You will find here a series of pictures of Health Canada research facilities located in the Environmental Health Center in Tunney's Pasture, Ottawa. Also included are the research facilities located in the Gage Occupational and Environmental Health Unit, University of Toronto and St. Michael's Hospital, research partners of Health Canada.
This controlled human exposure facility and the particle concentrator are housed at the Gage Occupational and Environmental Health Unit, University of Toronto. Health Canada scientists conduct human exposure studies in partnership with the Gage Occupational & Environmental Health Unit and St. Michael's Hospital. The facility is utilized to investigate clinical, physiological, and biochemical effects of urban particulate matter and gaseous air pollutants.

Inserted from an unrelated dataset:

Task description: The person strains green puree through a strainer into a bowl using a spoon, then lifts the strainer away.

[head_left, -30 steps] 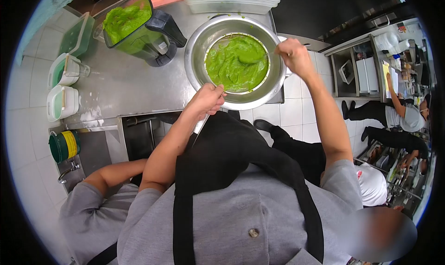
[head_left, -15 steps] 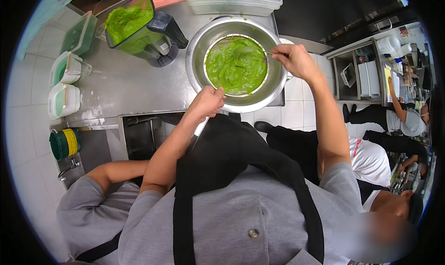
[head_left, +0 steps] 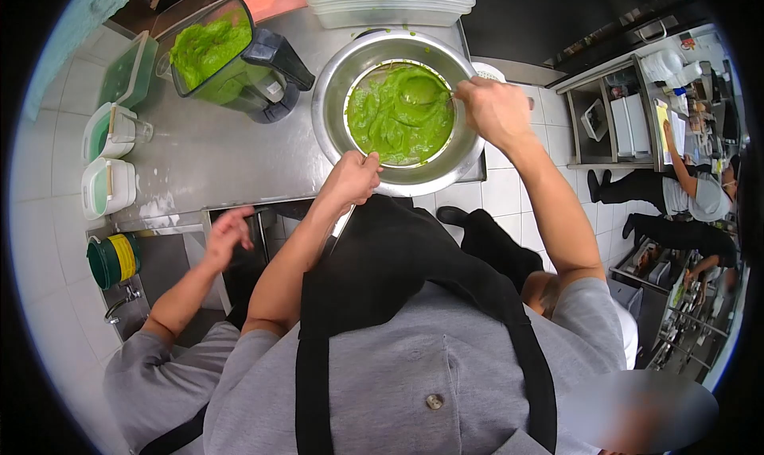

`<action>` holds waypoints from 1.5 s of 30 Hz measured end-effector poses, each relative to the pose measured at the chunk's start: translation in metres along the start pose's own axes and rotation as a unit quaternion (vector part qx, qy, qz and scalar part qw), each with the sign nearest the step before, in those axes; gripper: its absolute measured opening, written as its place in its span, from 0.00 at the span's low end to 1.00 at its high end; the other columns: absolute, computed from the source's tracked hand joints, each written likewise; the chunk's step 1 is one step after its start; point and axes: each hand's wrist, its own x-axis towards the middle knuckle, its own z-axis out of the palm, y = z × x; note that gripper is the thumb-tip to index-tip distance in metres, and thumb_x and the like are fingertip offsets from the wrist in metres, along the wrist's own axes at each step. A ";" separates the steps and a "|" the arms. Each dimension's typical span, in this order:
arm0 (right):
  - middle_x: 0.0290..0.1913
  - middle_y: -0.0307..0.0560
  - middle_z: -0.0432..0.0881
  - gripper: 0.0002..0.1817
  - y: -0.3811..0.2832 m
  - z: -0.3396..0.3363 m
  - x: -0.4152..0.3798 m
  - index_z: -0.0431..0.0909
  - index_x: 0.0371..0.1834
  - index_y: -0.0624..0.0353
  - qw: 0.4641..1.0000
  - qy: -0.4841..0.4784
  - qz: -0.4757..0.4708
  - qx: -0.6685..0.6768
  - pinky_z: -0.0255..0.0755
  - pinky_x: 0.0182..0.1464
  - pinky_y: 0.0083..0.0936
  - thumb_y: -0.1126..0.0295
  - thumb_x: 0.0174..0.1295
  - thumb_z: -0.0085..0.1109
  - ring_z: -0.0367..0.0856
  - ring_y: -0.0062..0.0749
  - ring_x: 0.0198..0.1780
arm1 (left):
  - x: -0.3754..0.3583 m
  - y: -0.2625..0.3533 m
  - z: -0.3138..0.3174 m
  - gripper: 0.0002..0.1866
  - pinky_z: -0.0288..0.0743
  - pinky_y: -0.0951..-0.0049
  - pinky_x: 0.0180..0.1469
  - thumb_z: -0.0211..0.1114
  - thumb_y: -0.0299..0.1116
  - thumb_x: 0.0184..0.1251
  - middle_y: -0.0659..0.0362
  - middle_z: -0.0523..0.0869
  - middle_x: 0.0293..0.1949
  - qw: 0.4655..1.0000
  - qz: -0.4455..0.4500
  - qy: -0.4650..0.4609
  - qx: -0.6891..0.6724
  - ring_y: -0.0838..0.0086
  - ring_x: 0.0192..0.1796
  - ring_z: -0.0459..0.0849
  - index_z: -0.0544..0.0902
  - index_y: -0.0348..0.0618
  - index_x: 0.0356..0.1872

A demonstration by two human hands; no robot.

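Observation:
A wide metal bowl [head_left: 326, 117] stands at the counter's front edge, with a round strainer [head_left: 348, 121] inside it. Thick green puree [head_left: 398, 125] fills the strainer. My left hand [head_left: 352, 176] is closed around the strainer's handle [head_left: 342, 226] at the near rim of the bowl. On the far right rim side, my right hand [head_left: 497, 111] grips a spoon [head_left: 420, 91], its handle mostly hidden by the fingers. The spoon's head lies in the puree, coated green.
A blender jug [head_left: 247, 73] of green puree rests tilted on the steel counter [head_left: 215, 161]. Behind the bowl is a clear plastic tub [head_left: 390, 9] of vegetables. White containers [head_left: 119, 188] line the left side. A co-worker's hand [head_left: 231, 236] reaches in at my left; other people work at right.
My right hand has turned and shifted slightly with the spoon, stirring the puree's surface. A co-worker's hand has come up on the left. The person in white on the right has moved mostly behind me.

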 end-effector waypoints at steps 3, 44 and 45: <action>0.37 0.53 0.90 0.09 -0.013 -0.017 -0.002 0.87 0.42 0.54 0.999 0.013 0.027 0.022 0.81 0.45 0.50 0.63 0.69 0.61 0.89 0.55 0.40 | 0.005 0.000 -0.006 0.19 0.50 0.74 0.13 0.53 0.39 0.84 0.64 0.72 0.18 1.000 0.005 -0.021 -0.012 0.84 0.12 0.62 0.77 0.28 0.41; 0.38 0.54 0.90 0.07 -0.020 0.004 0.013 0.85 0.42 0.51 0.993 -0.041 0.095 0.053 0.80 0.43 0.53 0.61 0.69 0.63 0.88 0.59 0.38 | 0.003 0.019 -0.004 0.19 0.48 0.76 0.13 0.52 0.41 0.86 0.69 0.66 0.16 1.000 0.021 0.001 0.019 0.86 0.13 0.58 0.75 0.34 0.38; 0.37 0.54 0.90 0.07 -0.024 -0.007 0.014 0.85 0.41 0.51 0.998 -0.010 0.063 0.008 0.80 0.42 0.52 0.62 0.68 0.64 0.88 0.59 0.38 | 0.001 0.021 -0.006 0.19 0.48 0.76 0.13 0.52 0.41 0.86 0.69 0.66 0.16 1.000 0.000 -0.006 0.006 0.86 0.13 0.58 0.75 0.33 0.38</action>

A volunteer sits in a controlled human exposure chamber, and inhales a known concentration of urban particulate matter for a short period of time. The concentration of the particulate matter is expected to cause some mild and transient effects on the individual. Working together, Health Canada scientists and the research team at the Gage Occupational and Environmental Health Unit examine the mechanisms and the dose-response relationship of urban particle-induced adverse health effects.
In order to recreate polluted urban air in the laboratory, investigators at Health Canada collect large quantities of particles from the outdoor air and analyse the particles for their chemical composition. The dust is then fractionated by size and stored. The fine dust, which contains metals and organic species from the environment, can then be suspended in air to recreate episodes of air pollution in the inhalation exposure chambers. Other contaminants such as ozone, oxides of nitrogen and carbon monoxide can be mixed in the air along with the particles in order to mimic a more complex atmosphere.